Experten warnen vor Gas-Stopp wegen Konflikt

1. März 2022, London

Bei einem Aus von russischen Gaslieferungen, können diese nicht vollständig ersetzt werden -mehr Kohle-und Atomstrom.

Der Krieg in der Ukraine treibt die Gaspreise in die Höhe und schürt die Angst vor Engpässen bei der Versorgung Europas mit dem wichtigen Rohstoff. Händler sprachen von Panikkäufen an den Gasmärkten. Der Preis stieg allein am Donnerstag um fast zwei Fünftel. Im Folgenden eine Übersicht über die Gasversorgung Europas:
1 Woher kommt das Gas nach Europa? Derzeit bezieht Europa rund 40 Prozent des Erdgases aus Russland.

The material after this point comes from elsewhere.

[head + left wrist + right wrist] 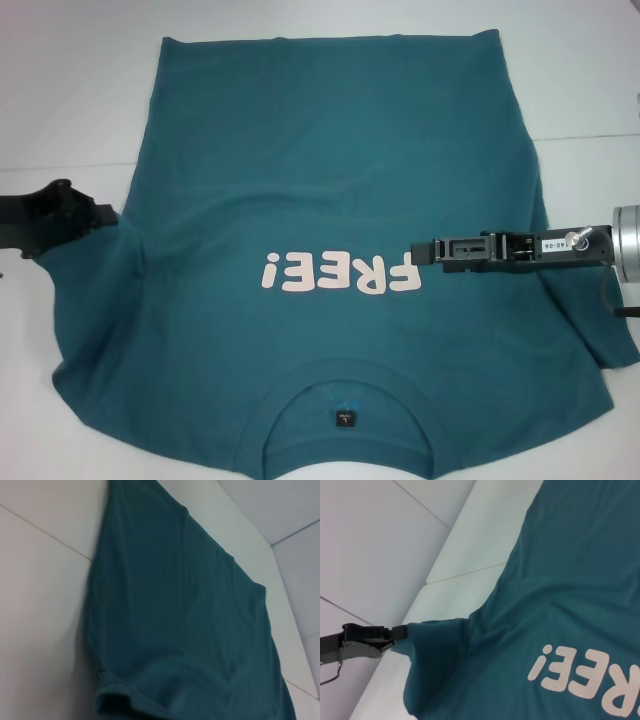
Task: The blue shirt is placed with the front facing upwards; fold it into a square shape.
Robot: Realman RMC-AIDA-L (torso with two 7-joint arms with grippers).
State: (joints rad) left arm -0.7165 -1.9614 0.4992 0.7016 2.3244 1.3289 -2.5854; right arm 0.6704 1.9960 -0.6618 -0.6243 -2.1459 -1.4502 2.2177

Westeuropa wird über mehrere Pipelines beliefert: Jamal-Europa führt durch Belarus und Polen bis Frankfurt/Oder. Nord Stream 1 verläuft durch die Ostsee bis Lubmin bei Greifswald. Andere Pipelines gehen durch die Ukraine und über die Slowakei in Richtung Westen. Im Süden wird über TurkStream Gas durch das Schwarze Meer in die Türkei geliefert. Bisher
sind die russischen Gaslieferungen nicht von Sanktionen betroffen. Die neue Pipeline Nord Stream 2 wurde zwar von der deutschen Regierung auf Eis gelegt, sie war aber bis jetzt noch nicht in Betrieb gegangen, so dass dieser Schritt keine Auswirkungen auf die Lieferungen hat. Allerdings könnte Russland nach Einschätzung der Analysten des Oxford Institute for Energy Studies von sich aus den Gashahn als Reaktion auf Finanzsanktionen zudrehen. Zudem könnten Leitungen bei Kämpfen beschädigt werden.

2 Welche Alternativen hat Europa? In Europa wird Gas in der Nordsee gefördert: Pipelines aus Großbritannien, Dänemark, Norwegen und den Niederlanden kommen in Deutschland an. Doch Norwegen fördert schon mit voller Kapazität und kann deswegen Ausfälle aus Russland nicht kompensieren, wie Ministerpräsident Jonas Gahr Stoere sagte.

Zudem gelangt Gas aus den Lagerstätten im Kaspischen Meer nach Südeuropa; zwei Pipelines verlaufen von Aserbaidschan durch die Türkei und durch die Adria.

Eine weitere Option ist Flüssiggas. Japan und Südkorea sind nach Angaben von EU-Kommissionspräsidentin Ursula von der Leyen bereit, notfalls Schiffe mit Flüssiggas Richtung Europa zu schicken. Im Jänner lagen die Flüssiggas-Einfuhren vor allem aus den USA bei etwa elf Milliarden Kubikmetern, so hoch wie nie zuvor. Doch auch hier wird es schwierig, die Mengen deutlich zu erhöhen. So hat Katar, einer der wichtigsten Flüssiggasproduzenten weltweit, zuletzt erklärt, kein einzelnes Land könne russische Gaslieferungen nach Europa ersetzen, weil das meiste Gas mit langfristigen Verträ-
gen bereits vergeben sei. Zudem sind die Kapazitäten in den Häfen begrenzt, wenn die Volumina weiter steigen sollten. Deutschland verfügt bisher nicht über ein eigenes Flüssiggas-Terminal. Die Experten von Barclays halten es kurzfristig nicht für möglich, die russischen Lieferungen von jährlich zwischen 150 und 190 Milliarden Kubikmetern vollständig zu ersetzen.

3 Kann das Gas durch andere Brennstoffe ersetzt werden? Ein großer Teil des russischen Gases wird zum Heizen genutzt und kann dort nicht so ohne Weiteres ersetzt werden. Bei der Stromerzeugung sieht es etwas anders aus: Insbesondere können Kohle-oder Atommeiler stärker hochgefahren werden. Allerdings sinkt die Kapazität der Nuklearkraftwerke in Europa, weil Anlagen altern und vom Netz genommen werden.